◆ **DIRECTIONS**:
Could you filter the records below down to the lines that include the word "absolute"?

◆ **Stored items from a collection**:
--
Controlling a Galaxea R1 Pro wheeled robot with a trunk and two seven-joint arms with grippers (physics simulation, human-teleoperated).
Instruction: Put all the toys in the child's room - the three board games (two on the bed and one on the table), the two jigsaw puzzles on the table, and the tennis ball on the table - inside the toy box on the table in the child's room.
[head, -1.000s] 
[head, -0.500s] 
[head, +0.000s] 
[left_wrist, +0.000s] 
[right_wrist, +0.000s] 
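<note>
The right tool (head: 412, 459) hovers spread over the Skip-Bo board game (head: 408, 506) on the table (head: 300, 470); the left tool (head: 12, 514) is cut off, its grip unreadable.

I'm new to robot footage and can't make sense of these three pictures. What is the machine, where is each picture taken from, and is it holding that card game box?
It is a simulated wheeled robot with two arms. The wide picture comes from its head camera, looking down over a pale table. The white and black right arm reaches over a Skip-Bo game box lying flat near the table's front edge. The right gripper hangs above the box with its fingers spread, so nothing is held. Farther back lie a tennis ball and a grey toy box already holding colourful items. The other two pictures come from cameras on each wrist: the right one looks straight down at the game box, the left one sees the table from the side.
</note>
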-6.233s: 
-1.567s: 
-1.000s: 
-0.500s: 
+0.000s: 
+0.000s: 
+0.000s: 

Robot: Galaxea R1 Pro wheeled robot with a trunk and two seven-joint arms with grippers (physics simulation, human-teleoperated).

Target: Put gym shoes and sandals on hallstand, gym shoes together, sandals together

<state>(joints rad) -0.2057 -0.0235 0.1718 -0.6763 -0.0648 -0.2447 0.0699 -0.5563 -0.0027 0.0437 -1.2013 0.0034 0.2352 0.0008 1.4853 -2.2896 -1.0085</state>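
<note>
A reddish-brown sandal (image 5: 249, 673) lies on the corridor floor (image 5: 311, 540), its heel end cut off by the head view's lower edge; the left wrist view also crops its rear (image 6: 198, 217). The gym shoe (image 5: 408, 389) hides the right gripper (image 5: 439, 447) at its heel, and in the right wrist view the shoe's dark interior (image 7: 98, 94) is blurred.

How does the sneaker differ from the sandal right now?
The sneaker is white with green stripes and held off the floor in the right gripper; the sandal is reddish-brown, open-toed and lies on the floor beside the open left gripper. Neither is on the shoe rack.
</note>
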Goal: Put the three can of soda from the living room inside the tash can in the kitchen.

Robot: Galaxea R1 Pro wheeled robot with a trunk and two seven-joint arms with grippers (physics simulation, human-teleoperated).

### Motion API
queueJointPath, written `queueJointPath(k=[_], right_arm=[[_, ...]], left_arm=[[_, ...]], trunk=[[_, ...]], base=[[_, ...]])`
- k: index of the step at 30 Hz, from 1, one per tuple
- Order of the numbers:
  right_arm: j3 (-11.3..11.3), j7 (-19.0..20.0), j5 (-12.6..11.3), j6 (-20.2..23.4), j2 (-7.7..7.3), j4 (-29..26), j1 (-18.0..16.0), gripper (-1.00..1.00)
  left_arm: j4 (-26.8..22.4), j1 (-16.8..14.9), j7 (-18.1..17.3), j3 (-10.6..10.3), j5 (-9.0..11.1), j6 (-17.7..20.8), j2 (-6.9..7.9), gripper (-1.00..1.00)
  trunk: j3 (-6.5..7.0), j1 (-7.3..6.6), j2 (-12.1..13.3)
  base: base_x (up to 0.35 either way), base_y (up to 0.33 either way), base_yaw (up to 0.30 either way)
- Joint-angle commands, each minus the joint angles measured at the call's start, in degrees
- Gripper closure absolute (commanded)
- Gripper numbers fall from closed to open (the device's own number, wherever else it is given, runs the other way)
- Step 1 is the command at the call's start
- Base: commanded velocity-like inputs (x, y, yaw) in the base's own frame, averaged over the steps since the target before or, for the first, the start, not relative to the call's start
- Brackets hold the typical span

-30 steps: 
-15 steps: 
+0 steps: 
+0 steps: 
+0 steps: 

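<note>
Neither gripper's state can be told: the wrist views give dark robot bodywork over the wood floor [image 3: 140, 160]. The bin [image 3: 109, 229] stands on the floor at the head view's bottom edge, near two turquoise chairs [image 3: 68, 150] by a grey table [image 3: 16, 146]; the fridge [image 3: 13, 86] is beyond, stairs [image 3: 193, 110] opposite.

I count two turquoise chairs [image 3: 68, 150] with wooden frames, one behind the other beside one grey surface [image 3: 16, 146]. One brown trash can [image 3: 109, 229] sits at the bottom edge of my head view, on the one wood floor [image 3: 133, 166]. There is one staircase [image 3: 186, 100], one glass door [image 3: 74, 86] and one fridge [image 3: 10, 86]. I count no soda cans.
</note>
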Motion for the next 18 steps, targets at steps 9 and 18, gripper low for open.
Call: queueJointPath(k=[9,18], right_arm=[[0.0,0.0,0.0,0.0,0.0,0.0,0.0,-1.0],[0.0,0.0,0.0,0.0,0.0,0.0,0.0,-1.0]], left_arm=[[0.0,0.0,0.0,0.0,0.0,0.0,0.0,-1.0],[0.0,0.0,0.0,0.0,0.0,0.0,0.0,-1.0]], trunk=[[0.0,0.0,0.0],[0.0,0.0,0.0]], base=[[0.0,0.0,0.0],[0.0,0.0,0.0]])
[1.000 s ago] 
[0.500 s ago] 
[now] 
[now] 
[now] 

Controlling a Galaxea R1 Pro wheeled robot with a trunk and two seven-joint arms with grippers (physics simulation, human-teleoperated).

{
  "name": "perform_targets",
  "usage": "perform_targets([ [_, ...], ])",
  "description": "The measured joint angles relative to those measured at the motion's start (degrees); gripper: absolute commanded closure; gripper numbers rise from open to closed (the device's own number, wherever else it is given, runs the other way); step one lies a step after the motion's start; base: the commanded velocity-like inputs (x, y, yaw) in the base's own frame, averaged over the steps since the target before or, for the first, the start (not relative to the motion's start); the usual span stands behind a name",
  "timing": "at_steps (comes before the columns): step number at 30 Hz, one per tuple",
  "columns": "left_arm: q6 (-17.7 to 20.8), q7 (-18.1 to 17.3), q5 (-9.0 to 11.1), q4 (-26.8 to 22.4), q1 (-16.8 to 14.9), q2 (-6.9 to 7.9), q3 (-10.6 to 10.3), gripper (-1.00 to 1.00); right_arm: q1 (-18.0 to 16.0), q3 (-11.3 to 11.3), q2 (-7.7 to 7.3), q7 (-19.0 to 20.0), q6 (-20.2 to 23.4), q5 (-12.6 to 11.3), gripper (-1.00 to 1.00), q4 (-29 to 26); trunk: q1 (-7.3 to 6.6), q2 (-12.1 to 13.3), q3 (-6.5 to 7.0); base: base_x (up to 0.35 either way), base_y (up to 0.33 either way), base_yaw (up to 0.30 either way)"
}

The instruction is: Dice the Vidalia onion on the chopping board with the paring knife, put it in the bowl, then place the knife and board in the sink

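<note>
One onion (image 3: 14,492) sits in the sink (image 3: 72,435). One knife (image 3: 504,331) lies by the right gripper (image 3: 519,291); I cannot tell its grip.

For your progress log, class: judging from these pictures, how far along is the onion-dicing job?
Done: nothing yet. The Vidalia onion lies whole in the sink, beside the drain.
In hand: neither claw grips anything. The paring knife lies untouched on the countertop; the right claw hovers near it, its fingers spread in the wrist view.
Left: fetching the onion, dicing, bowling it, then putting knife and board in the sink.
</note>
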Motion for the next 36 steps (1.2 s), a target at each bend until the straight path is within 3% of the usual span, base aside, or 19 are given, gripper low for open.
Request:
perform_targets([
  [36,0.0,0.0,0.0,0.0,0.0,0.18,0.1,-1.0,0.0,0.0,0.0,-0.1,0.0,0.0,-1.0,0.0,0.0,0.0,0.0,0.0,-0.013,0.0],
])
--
◆ **ANSWER TO THIS TASK**:
- Gripper closure absolute (commanded)
  "description": "The measured joint angles relative to those measured at the motion's start (degrees); gripper: absolute commanded closure; gripper numbers rise from open to closed (the device's own number, wherever else it is given, runs the other way); step one lies a step after the motion's start; base: the commanded velocity-like inputs (x, y, yaw) in the base's own frame, averaged over the steps since the target before or, for the first, the start (not relative to the motion's start); the usual span stands behind a name",

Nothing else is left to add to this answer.